Hasilnya, kondisi objektif dari Munaskoh hanya berisi kepentingan-kepentingan yang dibalut tindakan anarkis. Banyaknya kekerasan di antara perempuan, penggiringan opini terhadap pimpinan sidang, serangan personal bahkan termuatnya identitas pribadi dari para peserta Munaskoh di media, memberikan catatan panjang akan kondisi Munaskoh yang tidak baik-baik saja.
Puncaknya adalah ketika proses pemilihan Ketua Umum Kohati PB HMI. Para peserta yang mengikuti munaskoh terlihat sangat tidak kondusif bahkan banyak terlibat adu fisik dan saling menyalahkan satu sama lain.

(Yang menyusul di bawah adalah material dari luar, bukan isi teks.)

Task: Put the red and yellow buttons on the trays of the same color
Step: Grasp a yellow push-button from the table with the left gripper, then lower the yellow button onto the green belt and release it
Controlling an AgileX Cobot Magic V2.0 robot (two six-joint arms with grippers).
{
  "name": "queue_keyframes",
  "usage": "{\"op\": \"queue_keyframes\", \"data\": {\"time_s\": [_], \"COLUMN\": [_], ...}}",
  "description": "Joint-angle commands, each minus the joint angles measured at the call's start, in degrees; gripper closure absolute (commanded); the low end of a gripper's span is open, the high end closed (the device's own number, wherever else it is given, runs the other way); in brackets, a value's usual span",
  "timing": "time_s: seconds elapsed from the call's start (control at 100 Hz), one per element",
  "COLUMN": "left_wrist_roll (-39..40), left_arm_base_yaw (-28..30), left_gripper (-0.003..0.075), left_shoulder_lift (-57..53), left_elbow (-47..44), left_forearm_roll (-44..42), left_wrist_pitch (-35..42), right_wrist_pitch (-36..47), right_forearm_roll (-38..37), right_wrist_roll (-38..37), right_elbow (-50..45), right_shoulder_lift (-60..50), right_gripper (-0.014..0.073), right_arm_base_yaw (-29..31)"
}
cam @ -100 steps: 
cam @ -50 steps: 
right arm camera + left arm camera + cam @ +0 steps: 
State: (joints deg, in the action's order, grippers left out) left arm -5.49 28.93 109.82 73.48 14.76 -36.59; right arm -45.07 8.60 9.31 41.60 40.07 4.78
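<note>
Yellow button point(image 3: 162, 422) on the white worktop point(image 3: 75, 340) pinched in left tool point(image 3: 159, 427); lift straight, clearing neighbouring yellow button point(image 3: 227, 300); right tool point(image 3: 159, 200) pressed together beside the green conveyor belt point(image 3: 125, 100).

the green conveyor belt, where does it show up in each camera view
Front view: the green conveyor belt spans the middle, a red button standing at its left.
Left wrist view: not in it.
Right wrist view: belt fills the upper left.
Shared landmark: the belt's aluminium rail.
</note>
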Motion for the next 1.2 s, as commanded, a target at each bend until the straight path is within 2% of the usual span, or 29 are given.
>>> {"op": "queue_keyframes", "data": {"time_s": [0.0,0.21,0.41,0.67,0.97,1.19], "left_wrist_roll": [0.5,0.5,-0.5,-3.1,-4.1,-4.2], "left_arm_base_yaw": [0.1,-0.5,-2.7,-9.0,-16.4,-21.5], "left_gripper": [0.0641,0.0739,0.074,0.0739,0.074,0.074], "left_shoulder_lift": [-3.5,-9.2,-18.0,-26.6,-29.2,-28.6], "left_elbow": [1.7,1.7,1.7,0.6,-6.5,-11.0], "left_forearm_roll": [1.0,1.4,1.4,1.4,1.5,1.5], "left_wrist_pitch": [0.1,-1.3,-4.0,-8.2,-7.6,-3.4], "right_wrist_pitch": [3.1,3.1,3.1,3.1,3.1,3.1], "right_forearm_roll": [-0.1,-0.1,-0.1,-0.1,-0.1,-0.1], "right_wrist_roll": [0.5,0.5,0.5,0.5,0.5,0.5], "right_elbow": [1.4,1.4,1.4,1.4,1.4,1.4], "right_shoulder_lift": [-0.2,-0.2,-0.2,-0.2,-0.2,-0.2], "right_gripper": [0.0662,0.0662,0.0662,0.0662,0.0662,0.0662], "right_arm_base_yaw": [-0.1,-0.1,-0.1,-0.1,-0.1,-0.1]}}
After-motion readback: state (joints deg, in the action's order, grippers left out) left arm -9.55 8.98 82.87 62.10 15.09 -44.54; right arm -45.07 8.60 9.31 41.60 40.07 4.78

Jumlah peserta yang kelelahan juga sangat banyak, sebab forum berlangsung hingga pagi hari karena penguluran waktu dan manajemen forum yang tidak kondusif.
Sehingga kejadian ini membawa kami untuk mengecam mereka yang terlibat dan melanggengkan ketidakjelasan Munaskoh termasuk membuat para peserta tidak mendapatkan istirahat yang layak, lelah secara emosional dan fisik bahkan terkait dengan keamanan.
Munaskoh seharusnya menitikberatkan pada penekanan kandidat dalam menawarkan kebaharuan, evaluasi, analisis, maupun mengedepankan kecakapan dan kapabilitas yang menegasi bahwa perempuan itu tertinggal. Akan tetapi, hal-hal tersebut dikesampingkan dengan terjadinya kecacatan proses musyawarah, administrasi, formalitas seleksi, dan mekanisme yang terangkum dalam berjalannya Munaskoh.
Sialnya, rentetan kejadian ini muncul di perayaan 16 Hari Anti Kekerasan Terhadap Perempuan (HAKTP). Maka, satukanlah solidaritas kita untuk keluar dari polemik ini. Perjuangan kita adalah keluar dari status quo yang rentan membelenggu, mengadu domba, dan menyurutkan semangat pergerakan perempuan.
Sejatinya kita adalah kader yang kiranya bertumbuh dalam intelektual, berdiri di perjuangan keadilan perempuan bukan dalam polemik yang tidak esensial ini. Sehingga, rentetan panjang ini seharusnya menjadi kritik dan evaluasi bagi Kohati PB HMI agar memperbaiki kondisi internal Kohati serta ke depannya dalam pelaksanaan Munaskoh bisa dibangun menjadi forum yang berkualitas dan mengedepankan gagasan.
*Penulis merupakan kader HMI-Wati Makassar Timur dan Kohati Solo.